On a long sigh, Mira glanced toward the AutoChef.

“You want some of that tea you like? I think I have some.”

“I would, actually. I’m upset. You matter.”

Eve rose, programmed the tea. “You can’t let this be personal.”

“It’s always personal,” Mira countered, then smiled when Eve glanced back. “A good psychiatrist, like a good cop, knows how to be objective about the personal. This person, Eve, has idealized you, and that’s very dangerous.”

“Why?” Eve handed Mira the tea. “Not why it’s dangerous, I get that. Why has he idealized me?”

“You’re a strong woman in a dangerous career. One who has risen in that career.”

“Plenty of female cops,” Eve pointed out. “Plenty of them with rank.”

“Added to that, many of your cases garner considerable media attention. You’re married to an important, highly successful man of some mystery who also garners considerable media attention.”

She sipped some tea while Eve brooded over that one.

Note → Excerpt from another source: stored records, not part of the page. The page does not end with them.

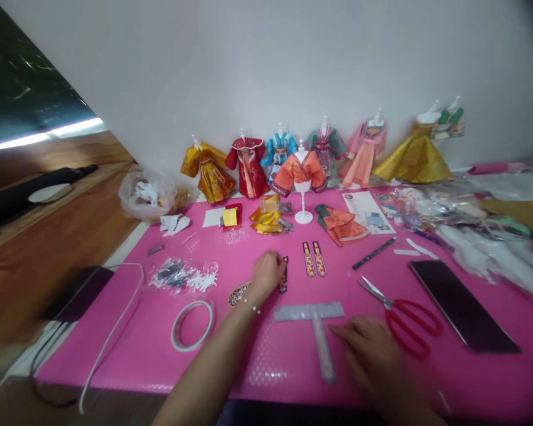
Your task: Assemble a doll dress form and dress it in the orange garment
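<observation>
Perhaps careless pressing by our left hand could crease the trim at its four o'clock, or our right hand drifting could nudge the strip at its nine; we can't tell either grip's hold.

strips: dk w/ ylw-red motifs | T-piece: lt grey | mat: pink | scissor hndls: red
</observation>
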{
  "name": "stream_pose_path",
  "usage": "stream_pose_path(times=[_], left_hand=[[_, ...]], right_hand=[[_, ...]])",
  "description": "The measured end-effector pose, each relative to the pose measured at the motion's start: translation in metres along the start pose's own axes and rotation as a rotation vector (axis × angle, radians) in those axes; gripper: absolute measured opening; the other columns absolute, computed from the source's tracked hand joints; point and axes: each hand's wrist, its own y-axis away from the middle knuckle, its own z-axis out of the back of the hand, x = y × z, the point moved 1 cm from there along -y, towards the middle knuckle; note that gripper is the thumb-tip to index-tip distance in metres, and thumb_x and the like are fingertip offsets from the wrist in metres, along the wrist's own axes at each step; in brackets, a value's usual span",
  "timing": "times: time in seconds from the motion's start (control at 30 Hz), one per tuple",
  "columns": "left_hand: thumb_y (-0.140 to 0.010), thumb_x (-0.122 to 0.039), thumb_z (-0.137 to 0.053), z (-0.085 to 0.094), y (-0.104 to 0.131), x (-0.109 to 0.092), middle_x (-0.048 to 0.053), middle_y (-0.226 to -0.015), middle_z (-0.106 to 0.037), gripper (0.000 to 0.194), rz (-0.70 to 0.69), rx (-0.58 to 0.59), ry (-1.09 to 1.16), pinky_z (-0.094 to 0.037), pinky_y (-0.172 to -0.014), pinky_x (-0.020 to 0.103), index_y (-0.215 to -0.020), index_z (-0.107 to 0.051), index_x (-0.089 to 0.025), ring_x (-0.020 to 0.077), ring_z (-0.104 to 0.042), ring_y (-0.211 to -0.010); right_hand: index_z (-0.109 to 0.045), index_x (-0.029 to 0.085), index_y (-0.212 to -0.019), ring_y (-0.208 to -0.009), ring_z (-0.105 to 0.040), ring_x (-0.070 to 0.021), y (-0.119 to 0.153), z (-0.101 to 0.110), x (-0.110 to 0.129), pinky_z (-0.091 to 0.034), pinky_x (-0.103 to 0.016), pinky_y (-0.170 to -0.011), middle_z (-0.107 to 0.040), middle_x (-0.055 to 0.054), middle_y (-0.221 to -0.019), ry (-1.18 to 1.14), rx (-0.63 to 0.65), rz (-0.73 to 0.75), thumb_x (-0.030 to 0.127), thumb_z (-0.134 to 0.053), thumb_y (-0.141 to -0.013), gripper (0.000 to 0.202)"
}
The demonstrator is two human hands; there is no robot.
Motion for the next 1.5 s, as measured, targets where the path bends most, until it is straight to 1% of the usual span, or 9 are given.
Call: stream_pose_path(times=[0.17,0.37,0.5,0.73,0.9,1.13,1.27,1.37,1.5], left_hand=[[-0.087,-0.029,-0.062,0.006,0.024,-0.001,0.002,-0.068,-0.066,0.016,-0.065,0.1,0.451,-0.049,-0.069,0.029,-0.078,-0.059,-0.017,0.0155,-0.063,-0.066],[-0.072,-0.051,-0.076,0.016,0.075,-0.021,0.004,-0.072,-0.069,0.04,-0.117,0.374,0.924,-0.049,-0.071,0.031,-0.081,-0.06,-0.016,0.0174,-0.065,-0.069],[-0.068,-0.052,-0.082,0.008,0.098,-0.028,0.001,-0.065,-0.066,0.044,-0.061,0.499,1.115,-0.045,-0.062,0.027,-0.08,-0.059,-0.016,0.0143,-0.062,-0.059],[-0.068,-0.039,-0.086,-0.006,0.117,-0.033,0.002,-0.064,-0.065,0.036,0.056,0.697,1.43,-0.047,-0.063,0.028,-0.078,-0.064,-0.013,0.0142,-0.061,-0.058],[-0.077,-0.043,-0.077,-0.018,0.125,-0.031,0.005,-0.065,-0.066,0.035,0.11,0.657,1.489,-0.042,-0.058,0.024,-0.081,-0.07,-0.01,0.0134,-0.059,-0.057],[-0.092,-0.059,-0.053,-0.022,0.141,-0.027,0.014,-0.094,-0.075,0.052,-0.1,0.685,1.458,-0.044,-0.095,0.046,-0.1,-0.074,-0.012,0.0301,-0.068,-0.098],[-0.08,-0.051,-0.074,-0.023,0.162,-0.021,0.012,-0.093,-0.075,0.047,0.014,0.755,1.245,-0.049,-0.082,0.037,-0.108,-0.072,-0.013,0.025,-0.07,-0.087],[-0.082,-0.054,-0.068,-0.029,0.182,-0.009,0.01,-0.079,-0.073,0.047,0.152,0.724,1.084,-0.048,-0.063,0.029,-0.098,-0.071,-0.011,0.0194,-0.068,-0.069],[-0.087,-0.043,-0.062,-0.04,0.205,0.013,0.013,-0.094,-0.075,0.037,0.285,0.704,0.951,-0.047,-0.062,0.026,-0.105,-0.065,-0.011,0.0173,-0.069,-0.072]], right_hand=[[-0.071,0.024,-0.104,-0.078,-0.063,-0.021,-0.007,0.004,-0.006,-0.05,-0.036,-0.07,-0.067,-0.005,-0.083,-0.115,-0.029,-0.051,0.015,-0.053,-0.092,0.023],[-0.069,0.025,-0.114,-0.088,-0.068,-0.0187,-0.032,0.015,-0.002,-0.056,-0.031,-0.077,-0.071,-0.004,-0.096,-0.467,0.062,-0.288,0.029,-0.06,-0.093,0.024],[-0.066,0.021,-0.123,-0.089,-0.068,-0.0189,-0.047,0.017,0.011,-0.057,-0.033,-0.081,-0.072,-0.006,-0.098,-0.672,0.105,-0.411,0.039,-0.066,-0.089,0.038],[-0.065,0.02,-0.074,-0.072,-0.063,-0.0164,-0.065,0.023,0.024,-0.052,-0.028,-0.066,-0.064,-0.002,-0.074,-0.602,0.06,-0.287,0.032,-0.061,-0.091,0.021],[-0.063,0.023,-0.078,-0.071,-0.061,-0.0165,-0.071,0.042,0.038,-0.049,-0.029,-0.065,-0.065,-0.002,-0.073,-0.388,0.045,-0.064,0.024,-0.056,-0.094,0.018],[-0.067,0.025,-0.089,-0.08,-0.063,-0.0186,-0.064,0.054,0.035,-0.049,-0.032,-0.071,-0.067,-0.003,-0.083,-0.119,0.063,0.074,0.023,-0.061,-0.092,0.008],[-0.067,0.026,-0.092,-0.083,-0.063,-0.0186,-0.06,0.053,0.026,-0.049,-0.033,-0.074,-0.067,-0.003,-0.086,-0.063,0.127,0.118,0.025,-0.056,-0.095,0.012],[-0.066,0.025,-0.094,-0.084,-0.062,-0.0177,-0.056,0.045,0.021,-0.048,-0.032,-0.073,-0.066,-0.003,-0.089,-0.098,0.286,0.13,0.021,-0.052,-0.098,0.015],[-0.065,0.023,-0.089,-0.082,-0.058,-0.018,-0.051,0.026,0.019,-0.044,-0.032,-0.071,-0.063,-0.002,-0.087,-0.185,0.44,0.098,0.02,-0.053,-0.097,0.015]])
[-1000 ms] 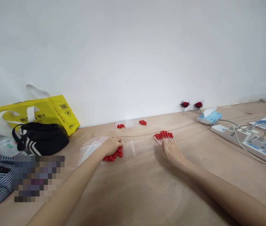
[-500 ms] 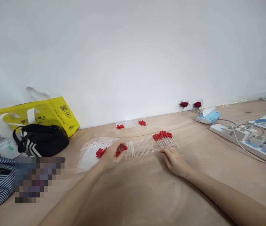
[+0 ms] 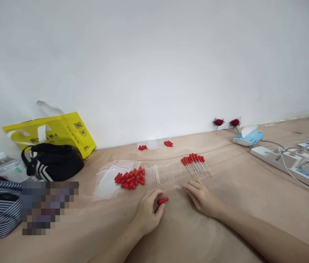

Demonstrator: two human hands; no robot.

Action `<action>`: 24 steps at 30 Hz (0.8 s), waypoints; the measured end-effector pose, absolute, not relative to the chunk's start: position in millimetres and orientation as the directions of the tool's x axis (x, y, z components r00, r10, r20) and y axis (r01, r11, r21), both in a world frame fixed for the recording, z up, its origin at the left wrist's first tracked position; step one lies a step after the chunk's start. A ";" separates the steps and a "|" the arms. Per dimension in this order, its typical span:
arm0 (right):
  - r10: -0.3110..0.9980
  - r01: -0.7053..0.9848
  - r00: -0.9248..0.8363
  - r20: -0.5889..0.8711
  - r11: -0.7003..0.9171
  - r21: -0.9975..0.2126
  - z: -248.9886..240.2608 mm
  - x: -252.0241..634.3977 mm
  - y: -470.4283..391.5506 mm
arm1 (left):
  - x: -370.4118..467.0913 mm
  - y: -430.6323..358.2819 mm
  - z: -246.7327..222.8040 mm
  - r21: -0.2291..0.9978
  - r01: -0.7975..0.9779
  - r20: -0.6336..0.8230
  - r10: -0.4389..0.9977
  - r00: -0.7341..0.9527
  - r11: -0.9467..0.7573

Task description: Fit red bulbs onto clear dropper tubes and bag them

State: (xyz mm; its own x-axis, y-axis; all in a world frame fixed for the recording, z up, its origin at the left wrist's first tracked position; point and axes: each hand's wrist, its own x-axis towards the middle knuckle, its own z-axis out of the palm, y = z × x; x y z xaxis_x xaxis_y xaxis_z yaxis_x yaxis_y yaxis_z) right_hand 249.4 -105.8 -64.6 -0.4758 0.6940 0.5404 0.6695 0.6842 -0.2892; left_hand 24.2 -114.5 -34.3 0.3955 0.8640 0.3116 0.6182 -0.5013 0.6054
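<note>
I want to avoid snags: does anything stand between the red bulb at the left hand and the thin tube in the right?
Nothing visible stands between the red bulb at the left hand and the thin tube in the right hand; the row of clear tubes lies farther from the person.

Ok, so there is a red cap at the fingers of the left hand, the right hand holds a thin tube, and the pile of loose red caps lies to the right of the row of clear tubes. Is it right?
Not the pile: the head view shows the loose red caps left of the row of clear tubes. The red cap at the left hand and thin tube in the right hand are correct.
</note>
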 end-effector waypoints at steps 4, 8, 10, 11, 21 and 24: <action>0.685 0.659 -0.507 0.523 0.699 -0.278 -58.9 247.0 -108.5 | 26.8 -109.6 -39.9 0.594 0.622 0.321 0.859 0.400 -0.511; 0.685 0.655 -0.488 0.541 0.697 -0.291 -56.9 242.6 -113.1 | 29.8 -107.4 -41.2 0.623 0.596 0.334 0.861 0.383 -0.507; 0.685 0.664 -0.462 0.563 0.688 -0.291 -56.9 239.5 -115.8 | 30.5 -108.1 -40.7 0.670 0.568 0.318 0.877 0.361 -0.477; 0.682 0.668 -0.446 0.579 0.685 -0.292 -56.9 237.7 -117.2 | 30.6 -108.6 -40.7 0.692 0.557 0.304 0.885 0.351 -0.459; 0.666 0.641 -0.408 0.624 0.696 -0.324 -55.9 225.4 -125.1 | 32.8 -110.0 -48.8 0.890 0.330 0.195 0.916 0.350 -0.315; 0.675 0.622 -0.408 0.614 0.698 -0.354 -55.3 223.8 -126.7 | 36.8 -109.6 -49.0 0.955 0.213 0.127 0.932 0.339 -0.208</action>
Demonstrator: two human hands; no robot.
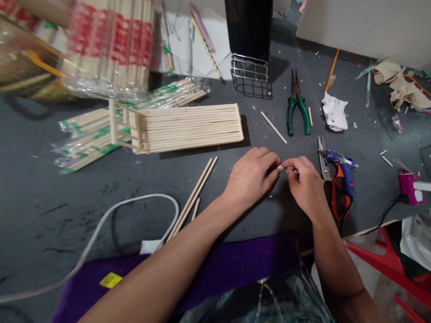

“You were spotlighted in a successful book, portrayed in a successful and critically acclaimed vid,” Mira continued. “You risk your life to protect and serve, when you’re in the position where you could simply travel, live a rich and privileged life. Instead of living that privileged life, you work long, sometimes impossible hours, taking those risks to do a job, to pursue justice.”

“Following that, why kill Bastwick? Anybody? I’m doing the job.”

“But not serving justice as this person sees it,” Mira pointed out. “How can you? You are the ideal, but also hampered by the rules of your job. So this person will seek justice for you.”

“But Bastwick? She didn’t matter.”

“Not to you, not particularly, but to this person she represented all her defendants, all you work against. All who have shown you disrespect, who haven’t properly paid you homage.”

“Well, Christ.” She looked back at her board, at Leanore Bastwick. Alive and dead. “But Bastwick and I hardly had any dealings with each other. And the ones we did, the bulk of them, were a couple years ago.”